Work item: Return the data word for word. Pictures are to be omitted.

Supplied data:

>>>>>

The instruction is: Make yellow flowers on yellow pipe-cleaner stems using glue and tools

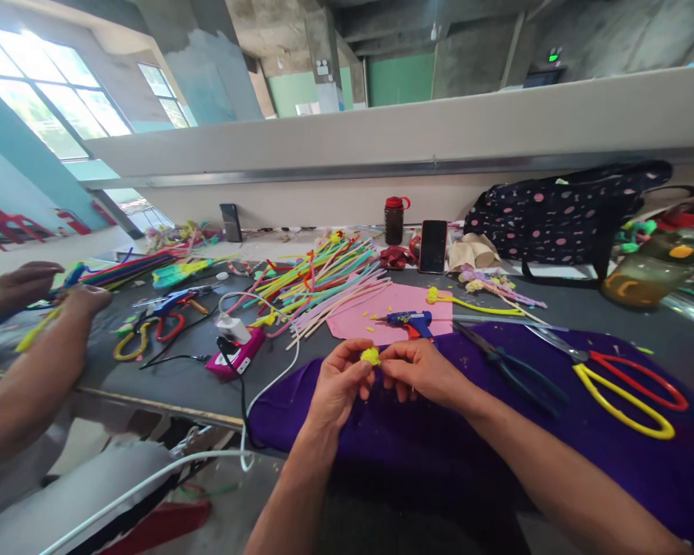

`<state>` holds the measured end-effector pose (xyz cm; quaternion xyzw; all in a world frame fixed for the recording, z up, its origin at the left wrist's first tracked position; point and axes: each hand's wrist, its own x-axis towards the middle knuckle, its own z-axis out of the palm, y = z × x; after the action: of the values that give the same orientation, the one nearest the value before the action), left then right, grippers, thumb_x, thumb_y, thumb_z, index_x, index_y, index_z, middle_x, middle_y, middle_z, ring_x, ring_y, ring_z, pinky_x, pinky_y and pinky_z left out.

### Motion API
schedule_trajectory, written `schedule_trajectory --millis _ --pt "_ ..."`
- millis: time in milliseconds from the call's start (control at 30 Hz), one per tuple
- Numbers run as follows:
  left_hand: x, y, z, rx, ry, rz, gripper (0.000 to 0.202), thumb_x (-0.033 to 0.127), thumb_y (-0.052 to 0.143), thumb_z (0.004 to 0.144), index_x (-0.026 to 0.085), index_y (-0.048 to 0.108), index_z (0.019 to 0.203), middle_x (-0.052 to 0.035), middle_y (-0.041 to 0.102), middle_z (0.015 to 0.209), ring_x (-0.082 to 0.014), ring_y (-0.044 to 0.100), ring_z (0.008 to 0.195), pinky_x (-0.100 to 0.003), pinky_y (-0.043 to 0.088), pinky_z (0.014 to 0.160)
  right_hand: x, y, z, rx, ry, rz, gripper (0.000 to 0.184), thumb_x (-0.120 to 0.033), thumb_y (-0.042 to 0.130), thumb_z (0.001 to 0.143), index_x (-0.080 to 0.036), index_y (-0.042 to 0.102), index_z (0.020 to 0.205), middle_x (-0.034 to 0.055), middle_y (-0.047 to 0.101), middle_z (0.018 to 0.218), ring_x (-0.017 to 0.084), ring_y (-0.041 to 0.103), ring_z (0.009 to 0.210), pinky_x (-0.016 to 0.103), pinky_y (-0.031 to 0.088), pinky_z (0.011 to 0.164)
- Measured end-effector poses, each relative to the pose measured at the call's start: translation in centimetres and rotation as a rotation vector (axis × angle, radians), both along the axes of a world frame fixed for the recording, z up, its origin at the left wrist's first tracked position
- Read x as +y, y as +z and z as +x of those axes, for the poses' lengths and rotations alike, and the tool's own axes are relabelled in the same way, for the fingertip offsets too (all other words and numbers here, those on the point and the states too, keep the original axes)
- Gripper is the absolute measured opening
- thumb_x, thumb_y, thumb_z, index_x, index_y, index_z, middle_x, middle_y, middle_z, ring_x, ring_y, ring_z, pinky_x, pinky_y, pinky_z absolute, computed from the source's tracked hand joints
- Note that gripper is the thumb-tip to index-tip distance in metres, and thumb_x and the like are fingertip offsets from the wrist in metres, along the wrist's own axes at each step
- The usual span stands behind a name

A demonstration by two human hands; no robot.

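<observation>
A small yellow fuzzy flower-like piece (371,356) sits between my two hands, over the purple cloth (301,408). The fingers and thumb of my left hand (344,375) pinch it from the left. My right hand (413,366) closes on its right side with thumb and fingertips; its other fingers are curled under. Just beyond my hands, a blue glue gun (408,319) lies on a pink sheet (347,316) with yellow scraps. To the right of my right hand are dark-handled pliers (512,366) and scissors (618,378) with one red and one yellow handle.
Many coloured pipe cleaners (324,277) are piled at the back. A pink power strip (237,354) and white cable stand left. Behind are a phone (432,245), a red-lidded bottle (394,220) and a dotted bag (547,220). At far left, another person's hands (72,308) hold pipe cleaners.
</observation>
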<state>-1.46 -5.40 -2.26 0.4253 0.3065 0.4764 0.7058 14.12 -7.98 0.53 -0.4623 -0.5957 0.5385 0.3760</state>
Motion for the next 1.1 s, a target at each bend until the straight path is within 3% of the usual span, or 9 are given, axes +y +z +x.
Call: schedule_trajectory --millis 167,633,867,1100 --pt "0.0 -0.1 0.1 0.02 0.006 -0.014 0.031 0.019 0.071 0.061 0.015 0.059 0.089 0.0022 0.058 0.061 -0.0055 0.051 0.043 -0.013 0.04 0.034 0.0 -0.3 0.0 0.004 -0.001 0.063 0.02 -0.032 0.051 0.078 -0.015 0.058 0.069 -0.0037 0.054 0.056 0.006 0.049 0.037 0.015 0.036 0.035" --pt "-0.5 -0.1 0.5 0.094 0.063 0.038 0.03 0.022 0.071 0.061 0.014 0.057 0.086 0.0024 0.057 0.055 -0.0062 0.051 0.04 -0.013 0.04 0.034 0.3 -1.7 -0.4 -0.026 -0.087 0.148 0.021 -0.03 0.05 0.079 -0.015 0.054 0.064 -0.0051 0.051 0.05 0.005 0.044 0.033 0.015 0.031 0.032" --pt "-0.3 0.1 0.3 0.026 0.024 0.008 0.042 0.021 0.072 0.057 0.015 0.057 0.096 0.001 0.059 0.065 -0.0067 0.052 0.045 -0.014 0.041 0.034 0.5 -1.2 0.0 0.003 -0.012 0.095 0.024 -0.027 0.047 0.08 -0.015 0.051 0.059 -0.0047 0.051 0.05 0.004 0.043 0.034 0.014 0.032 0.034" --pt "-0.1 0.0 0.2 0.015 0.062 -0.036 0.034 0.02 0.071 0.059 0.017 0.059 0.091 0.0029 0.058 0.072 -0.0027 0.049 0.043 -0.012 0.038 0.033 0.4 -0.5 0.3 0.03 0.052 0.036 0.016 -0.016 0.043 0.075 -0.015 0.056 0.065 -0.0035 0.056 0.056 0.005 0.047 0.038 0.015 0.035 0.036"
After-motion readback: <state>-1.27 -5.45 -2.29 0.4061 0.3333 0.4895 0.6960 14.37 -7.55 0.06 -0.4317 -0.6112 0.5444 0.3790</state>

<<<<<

Finished exercise:
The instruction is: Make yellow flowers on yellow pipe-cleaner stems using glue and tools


`<state>` holds the measured end-effector pose (xyz cm; quaternion xyzw; all in a world frame fixed for the recording, z up, its origin at the left wrist's first tracked position; point and axes: each hand's wrist, its own x-axis towards the middle knuckle, its own z-axis out of the palm, y = z × x; after the action: of the values that give the same orientation, the one nearest the value before the action), left then right, grippers, thumb_x, thumb_y, thumb_z, index_x, index_y, index_z, middle_x, middle_y, middle_z, ring_x, ring_y, ring_z, pinky_x, pinky_y and pinky_z left out.

### Motion API
schedule_trajectory, written `schedule_trajectory --millis _ --pt "_ ..."`
- millis: time in milliseconds from the call's start (control at 30 Hz), one per tuple
- Numbers run as follows:
  left_hand: x, y, z, rx, ry, rz, gripper (0.000 to 0.202), thumb_x (-0.033 to 0.127), thumb_y (-0.052 to 0.143), thumb_z (0.004 to 0.144), index_x (-0.026 to 0.085), index_y (-0.048 to 0.108), index_z (0.019 to 0.203), middle_x (-0.052 to 0.035), middle_y (-0.041 to 0.102), middle_z (0.015 to 0.209), ring_x (-0.082 to 0.014), ring_y (-0.044 to 0.100), ring_z (0.008 to 0.195), pinky_x (-0.100 to 0.003), pinky_y (-0.043 to 0.088), pinky_z (0.014 to 0.160)
  right_hand: x, y, z, rx, ry, rz, gripper (0.000 to 0.184), thumb_x (-0.120 to 0.033), thumb_y (-0.042 to 0.130), thumb_z (0.001 to 0.143), index_x (-0.080 to 0.036), index_y (-0.042 to 0.102), index_z (0.020 to 0.205), middle_x (-0.034 to 0.055), middle_y (-0.047 to 0.101), middle_z (0.018 to 0.218), ring_x (-0.017 to 0.084), ring_y (-0.041 to 0.103), ring_z (0.009 to 0.210), pinky_x (-0.016 to 0.103), pinky_y (-0.031 to 0.088), pinky_z (0.011 to 0.164)
- Measured end-effector poses, each relative to the pose measured at the call's start: translation in centimetres and rotation as a rotation vector (axis × angle, radians), both along the axes of a world frame fixed for the recording, z up, its origin at the left wrist's first tracked position
- Read x as +y, y as +z and z as +x of those axes, for the poses' lengths and rotations alike, and the tool's own axes are relabelled in the same way, for the fingertip offsets too (all other words and numbers here, those on the point and the states too, keep the original axes)
- Gripper is the absolute measured opening
- thumb_x, thumb_y, thumb_z, index_x, index_y, index_z, middle_x, middle_y, middle_z, ring_x, ring_y, ring_z, pinky_x, pinky_y, pinky_z absolute, computed from the source's tracked hand joints
- Note that gripper is the thumb-tip to index-tip distance in metres, and thumb_x and the like are fingertip offsets from the wrist in metres, along the wrist's own axes at each step
- The usual span stands behind a name

A demonstration by two human hands; no robot.

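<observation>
A small yellow fuzzy flower-like piece (371,356) sits between my two hands, over the purple cloth (301,408). The fingers and thumb of my left hand (344,375) pinch it from the left. My right hand (413,366) closes on its right side with thumb and fingertips; its other fingers are curled under. Just beyond my hands, a blue glue gun (408,319) lies on a pink sheet (347,316) with yellow scraps. To the right of my right hand are dark-handled pliers (512,366) and scissors (618,378) with one red and one yellow handle.
Many coloured pipe cleaners (324,277) are piled at the back. A pink power strip (237,354) and white cable stand left. Behind are a phone (432,245), a red-lidded bottle (394,220) and a dotted bag (547,220). At far left, another person's hands (72,308) hold pipe cleaners.
</observation>
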<state>-1.46 -5.40 -2.26 0.4253 0.3065 0.4764 0.7058 14.12 -7.98 0.53 -0.4623 -0.5957 0.5385 0.3760</state>
Motion for the next 1.1 s, a target at each bend until the straight path is within 3% of the usual span, or 9 are given, axes +y +z +x.
Call: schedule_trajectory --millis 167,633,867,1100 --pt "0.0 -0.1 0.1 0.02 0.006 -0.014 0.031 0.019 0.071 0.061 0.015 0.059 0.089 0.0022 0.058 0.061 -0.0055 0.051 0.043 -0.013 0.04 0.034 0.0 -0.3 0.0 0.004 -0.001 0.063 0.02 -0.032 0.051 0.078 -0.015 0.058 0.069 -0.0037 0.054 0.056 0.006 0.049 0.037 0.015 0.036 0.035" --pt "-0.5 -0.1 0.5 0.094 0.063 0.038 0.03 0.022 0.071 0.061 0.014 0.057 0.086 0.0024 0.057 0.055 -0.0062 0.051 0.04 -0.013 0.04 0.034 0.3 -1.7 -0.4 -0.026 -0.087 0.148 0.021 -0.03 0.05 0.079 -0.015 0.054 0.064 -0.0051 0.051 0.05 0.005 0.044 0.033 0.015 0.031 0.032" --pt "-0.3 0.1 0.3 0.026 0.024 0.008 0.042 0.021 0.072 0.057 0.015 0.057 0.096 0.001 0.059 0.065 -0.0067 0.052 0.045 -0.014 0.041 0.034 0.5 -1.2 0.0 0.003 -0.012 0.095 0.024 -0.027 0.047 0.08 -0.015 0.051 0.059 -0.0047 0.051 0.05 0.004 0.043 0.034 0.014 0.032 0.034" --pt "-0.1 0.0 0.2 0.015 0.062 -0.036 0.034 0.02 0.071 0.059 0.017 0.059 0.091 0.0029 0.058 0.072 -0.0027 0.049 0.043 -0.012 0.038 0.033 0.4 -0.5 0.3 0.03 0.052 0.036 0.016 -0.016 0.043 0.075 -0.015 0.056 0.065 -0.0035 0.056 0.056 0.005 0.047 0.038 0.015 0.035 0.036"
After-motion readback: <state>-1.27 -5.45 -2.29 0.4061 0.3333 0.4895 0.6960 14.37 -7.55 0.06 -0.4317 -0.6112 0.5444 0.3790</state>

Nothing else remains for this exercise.